AUSTIN, Texas -- Whole Foods Market's employees will still have plenty to celebrate on July 4, analysts said, despite the fact that the company will have to make some changes in the way it compensates its workers by that time.
Beginning on that date, the fast-growing, natural-products retailer, based here, will be required to begin expensing the stock and stock options it has used as a compensation vehicle for all of its full-time employees. That will take a chunk out of Whole Foods' bottom line, but the company is working to minimize the impact on both shareholders and employees, analysts said.
"We will see a reduction in the amount of options given to employees, top to bottom," said Scott Van Winkle, analyst, Adams Harkness, Boston. "I don't think it's going to be a significant impact, though. No one is going to have their options cut by 70% or 80%, but they might have them cut by 10% or 20%."
Without disclosing the details about how it plans to do so, Whole Foods has said it wants to limit the impact of proving equity-based compensation, including options, to 10% of earnings.
A new accounting rule requires all public companies to begin expensing options in the second half of the year. Although other companies in the industry also grant stock and options to their employees, Whole Foods is known to have one of the most extensive programs. The company could not be reached for comment on this issue.
Because all outstanding options that have already been granted will have to be expensed after July 4, Whole Foods said it would accelerate the vesting of currently outstanding options before the deadline, resulting in a one-time charge of $10 million in its third fiscal quarter.
"They made a smart move by vesting all of the out-of-the-money options that were currently outstanding," Van Winkle said. "The first hit to earnings is going to be huge for the companies [that don't take those expenses early.]"
Edward Aaron, analyst, RBC Capital Markets, Denver, said any change to Whole Foods' compensation program will probably be gradual.
"I think Whole Foods is smart enough to know that their option program has been a major factor in their success," he said, adding that he didn't think there would be a "significant change" in the way employees are compensated in the near term.

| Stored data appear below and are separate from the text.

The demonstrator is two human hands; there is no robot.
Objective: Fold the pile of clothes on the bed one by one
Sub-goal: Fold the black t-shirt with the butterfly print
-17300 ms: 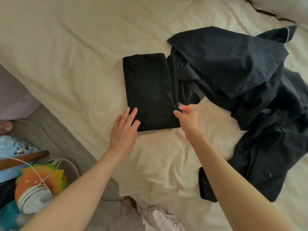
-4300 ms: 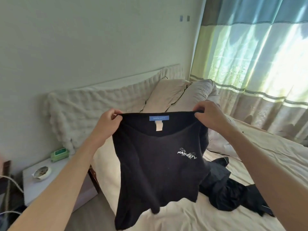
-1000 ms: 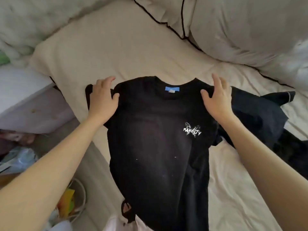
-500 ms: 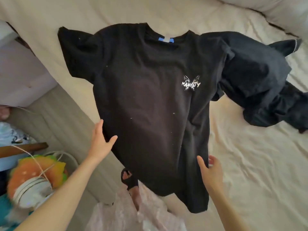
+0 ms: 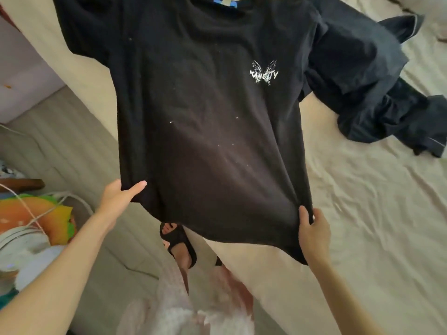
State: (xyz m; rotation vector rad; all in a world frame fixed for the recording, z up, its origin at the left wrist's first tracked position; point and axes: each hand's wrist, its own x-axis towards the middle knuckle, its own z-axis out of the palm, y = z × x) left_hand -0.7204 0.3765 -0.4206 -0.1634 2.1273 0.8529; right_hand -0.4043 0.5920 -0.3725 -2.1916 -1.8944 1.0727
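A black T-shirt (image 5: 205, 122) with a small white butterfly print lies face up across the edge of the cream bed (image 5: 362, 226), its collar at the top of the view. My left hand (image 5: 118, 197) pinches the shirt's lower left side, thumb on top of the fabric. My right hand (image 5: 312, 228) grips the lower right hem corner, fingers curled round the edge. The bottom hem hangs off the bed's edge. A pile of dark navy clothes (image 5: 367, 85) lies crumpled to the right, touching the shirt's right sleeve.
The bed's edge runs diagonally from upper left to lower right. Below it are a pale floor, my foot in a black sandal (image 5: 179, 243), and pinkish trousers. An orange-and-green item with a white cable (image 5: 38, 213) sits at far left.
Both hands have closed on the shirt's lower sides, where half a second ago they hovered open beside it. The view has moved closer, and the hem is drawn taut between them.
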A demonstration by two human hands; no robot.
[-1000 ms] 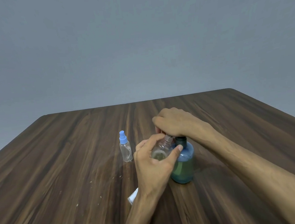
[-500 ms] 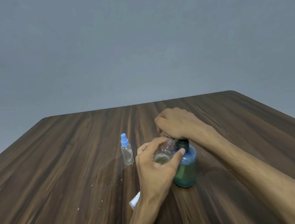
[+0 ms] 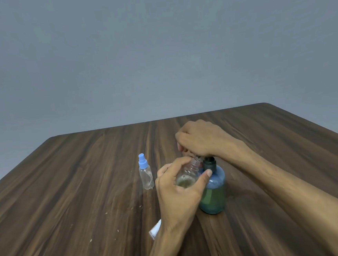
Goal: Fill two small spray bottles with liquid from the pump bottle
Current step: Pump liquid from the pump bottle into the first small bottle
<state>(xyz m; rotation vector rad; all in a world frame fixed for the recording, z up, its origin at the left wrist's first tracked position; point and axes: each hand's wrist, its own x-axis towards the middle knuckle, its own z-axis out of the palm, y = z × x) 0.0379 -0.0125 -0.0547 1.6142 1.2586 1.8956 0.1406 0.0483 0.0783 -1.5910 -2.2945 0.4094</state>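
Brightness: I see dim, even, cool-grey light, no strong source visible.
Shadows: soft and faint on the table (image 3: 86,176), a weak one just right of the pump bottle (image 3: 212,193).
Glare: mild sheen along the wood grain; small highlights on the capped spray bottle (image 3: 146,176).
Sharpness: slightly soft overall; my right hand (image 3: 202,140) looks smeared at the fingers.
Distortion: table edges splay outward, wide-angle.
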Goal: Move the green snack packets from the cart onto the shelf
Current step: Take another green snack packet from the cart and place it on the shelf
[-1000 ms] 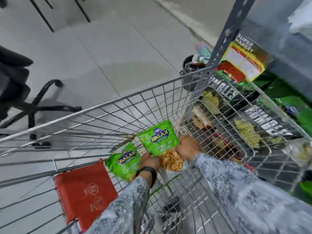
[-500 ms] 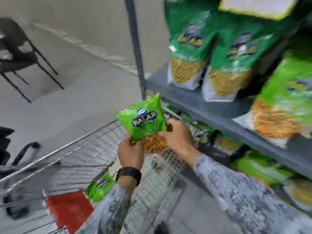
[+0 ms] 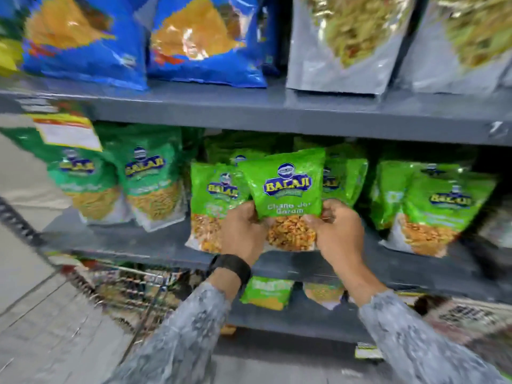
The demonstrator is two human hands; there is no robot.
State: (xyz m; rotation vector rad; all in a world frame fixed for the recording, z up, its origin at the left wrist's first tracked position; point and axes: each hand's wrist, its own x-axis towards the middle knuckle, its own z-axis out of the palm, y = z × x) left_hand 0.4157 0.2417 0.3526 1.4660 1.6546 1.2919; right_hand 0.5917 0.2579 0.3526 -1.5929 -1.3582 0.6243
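Both hands grip one bright green plastic snack packet (image 3: 286, 189) by its lower corners: left hand (image 3: 243, 234) with a black wristband (image 3: 231, 266), right hand (image 3: 339, 234) opposite. Below the left hand, a blurred wire cart (image 3: 130, 289). Just beyond the hands, matching green packets (image 3: 214, 198) stand on the grey metal shelf (image 3: 133, 242).

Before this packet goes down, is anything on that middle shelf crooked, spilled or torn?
Nothing stands out. The green packets stand upright in rows on the shelf; the held packet looks intact, gripped by left hand and right hand.
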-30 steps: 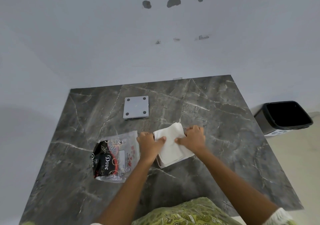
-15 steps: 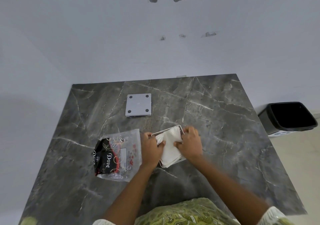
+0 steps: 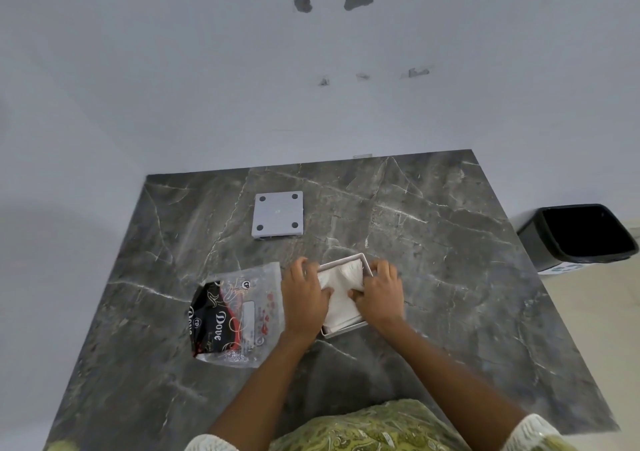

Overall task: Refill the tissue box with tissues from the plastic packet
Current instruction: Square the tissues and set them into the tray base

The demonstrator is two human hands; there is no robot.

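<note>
Since a second ago, the white tissues [image 3: 341, 294] have gone from lying proud and fanned above the tissue box [image 3: 346, 330] to sitting mostly down inside its walls, and both hands have shifted from pinching the wad's edges to pressing on top of it.

From the head view, the only one given, the left hand [image 3: 304, 298] lies palm-down over the box's left side, fingers curled and pushing into the paper; it grips nothing I can make out. The right hand [image 3: 379, 294] mirrors it on the right wall, fingertips dug into the stack near the middle, likewise pressing rather than holding. The box sits on the dark marble worktop [image 3: 450, 277], just beside the plastic packet [image 3: 235, 315], which lies flat and looks emptied, touching or nearly touching the left hand. A grey square plate [image 3: 278, 214] with four dark pads, probably the box's base or lid, rests well apart towards the wall. A black bin [image 3: 581, 235] stands off the worktop's right edge.

The tissues will likely handle as light, soft and springy: they crumple and bulge back when released, and tear if snagged. Flat fingers pressing at the corners and edges should settle them best. The box looks thin-walled and light, so it may skid; steady it by its side walls.
</note>
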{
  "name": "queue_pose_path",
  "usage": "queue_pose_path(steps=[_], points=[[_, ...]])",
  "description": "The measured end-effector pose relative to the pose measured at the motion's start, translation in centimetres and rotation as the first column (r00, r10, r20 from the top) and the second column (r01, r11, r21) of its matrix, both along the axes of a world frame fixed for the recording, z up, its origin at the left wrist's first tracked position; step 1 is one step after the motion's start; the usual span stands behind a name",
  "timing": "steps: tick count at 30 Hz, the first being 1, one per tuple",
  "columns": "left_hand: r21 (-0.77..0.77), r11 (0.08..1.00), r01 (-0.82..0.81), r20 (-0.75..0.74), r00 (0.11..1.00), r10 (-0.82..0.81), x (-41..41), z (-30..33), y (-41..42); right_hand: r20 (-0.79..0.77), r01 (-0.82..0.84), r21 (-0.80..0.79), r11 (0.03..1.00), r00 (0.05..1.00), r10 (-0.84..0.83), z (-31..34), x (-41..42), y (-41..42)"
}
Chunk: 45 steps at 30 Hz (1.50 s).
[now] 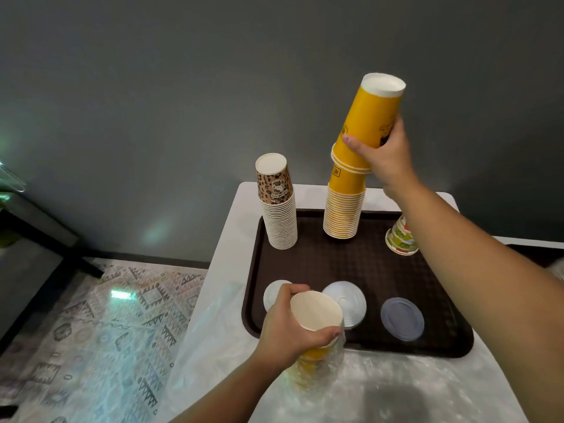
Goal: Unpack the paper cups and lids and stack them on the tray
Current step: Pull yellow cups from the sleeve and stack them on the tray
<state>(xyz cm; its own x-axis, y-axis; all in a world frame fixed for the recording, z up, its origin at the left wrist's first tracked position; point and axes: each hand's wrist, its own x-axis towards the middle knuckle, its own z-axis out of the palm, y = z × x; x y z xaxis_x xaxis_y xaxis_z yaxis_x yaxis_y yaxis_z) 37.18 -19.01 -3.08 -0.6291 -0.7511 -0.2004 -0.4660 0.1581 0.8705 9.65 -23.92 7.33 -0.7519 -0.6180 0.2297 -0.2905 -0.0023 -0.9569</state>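
Crinkly plastic sleeve (320, 374), smooth yellow paper cups (370, 117), textured tray (345, 264).

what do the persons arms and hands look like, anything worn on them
Both forearms are bare up to the frame edge: no sleeves show. The left hand and right hand wear no gloves, and no rings, watch or bracelet are visible. Thumbnails look short and unpainted.

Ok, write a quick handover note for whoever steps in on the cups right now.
Right hand grips a few upside-down yellow paper cups, lowering them onto the tall yellow cup stack on the dark brown plastic tray.
Left hand holds the plastic-wrapped sleeve of yellow cups, partly unpacked.
Done: leopard-print cup stack and three round lids on tray.
Left: empty the sleeve, finish stacking.
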Motion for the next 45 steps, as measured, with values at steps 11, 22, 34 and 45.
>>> queue_pose_path(steps=[11, 22, 34, 45], points=[[0.017, 1.0, 0.0, 0.001, 1.0, 0.0, -0.3, 0.2, -0.1, 0.008, 0.021, 0.098, 0.995, 1.0, -0.022, -5.4, -0.6, -1.1], [0.016, 1.0, -0.006, 0.019, 1.0, 0.005, -0.7, -0.1, -0.3, -0.071, -0.03, 0.353, 0.935, 0.996, 0.059, -10.7, 0.0, -0.3], [-0.01, 1.0, 0.002, 0.034, 0.999, -0.001, -0.8, -0.1, -0.3, 0.002, 0.029, 0.297, 0.955, 1.0, -0.031, -11.1, -0.1, 1.9], [-0.007, 1.0, 0.009, 0.013, 1.0, -0.009, -0.7, 0.1, 0.0, 0.026, 0.356, 0.213, 0.91, 0.929, -0.369, -14.4, 3.2, 10.3]])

Other companies that are faced with the same problem have been taking varied approaches, said Russell Miller, a principal in Mercer Human Resource Consulting, New York.
"Companies are re-evaluating their option plans from a cost-benefit perspective," he said. "They want to make sure they are deriving a comparable benefit for employees related to the cost."
One solution, he said, is for companies to provide options in combination with another vehicle, such as restricted shares. Although such shares would still need to be expensed, the company could provide a smaller number of restricted shares because they would be perceived by employees to have a higher value (the restricted shares retain value, even if the stock price declines).
Another method companies have been using to limit the bottom-line impact of their options is to be more selective in how they are awarded. For example, options might only be given to the top 15% or 20% of managers, Miller explained. He said many companies are considering eliminating options completely for lower-level employees.
"There are companies that are taking away the options, but are making them up in other vehicles, such as annual incentive opportunities, or enhanced 401(k) matches," he said.